# Maximum Likelihood Estimation

Given a dataset \(\mathbf{y} = \{y_1,y_2,...\}\) a parametric family of distributions indexed by \(\theta\), maximum likelihood Estimation is the strategy of selecting \(\theta\) which maximizes \(\mathcal{L}(\mathbf{y};\theta)\)

When \(y_i\) are independent and identically distributed, \[\mathcal{L}(y; \theta) = \prod_i l(y_i; \theta)\]

## 1. Example

The family of gaussians is parameterized by \(\mu\) and \(\sigma\). If our data is i.i.d then, the goal of MLE is to find \(\mu\) and \(\sigma\) that maximizes \[\mathcal{L}(y; \mu, \sigma) = \prod \frac{1}{\sigma\sqrt{2\pi}}\exp\left(\frac{(y_i - \mu)^2}{2\sigma^2}\right)\]

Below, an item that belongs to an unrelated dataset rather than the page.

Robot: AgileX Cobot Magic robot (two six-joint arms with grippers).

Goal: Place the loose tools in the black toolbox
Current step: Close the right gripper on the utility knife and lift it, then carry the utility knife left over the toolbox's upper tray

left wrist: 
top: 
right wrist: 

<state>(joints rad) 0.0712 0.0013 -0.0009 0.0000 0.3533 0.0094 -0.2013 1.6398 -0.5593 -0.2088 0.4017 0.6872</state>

## 2. Relation to KL-divergence and cross entropy

Say that the true distribution is \(P_{\theta_0}\). Finding the \(\hat\theta\) such that \(Q_{\hat\theta}\) has maximum likelihood is equivalent to finding \(\hat\theta\) that minimizes the KL divergence \(D_{KL}(P || Q)\) (proof). Often in machine learning, the true distribution is fixed. Recall that the cross entropy is \(H(P) + D_{KL}(P||Q)\). If \(P\) is fixed, then minimizing the KL divergence is equivalent to minimizing the cross entropy.

## 3. What do we mean when we say "likelihood"?

It is the likelihood of the *parameters* given the observed data *y*.

## 4. Relationship to Maximum A Posteriori

If we know the priors on \(\theta\), we can weight our strategy by what we *a priori* expect. So, we want to find \(\theta\) that maximizes:
\[
p(\theta \mid y) = \frac{p(y\mid\theta)p(\theta)}{p(y)}
\]
The denominator \(p(y)\) is constant across \(\theta\), so for our purposes of finding the best \(\theta\), we can ignore it. If we make the assumption that our prior \(p(\theta)\) is uniform across \(\theta\), then we can ignore that too, and we recover our MLE strategy.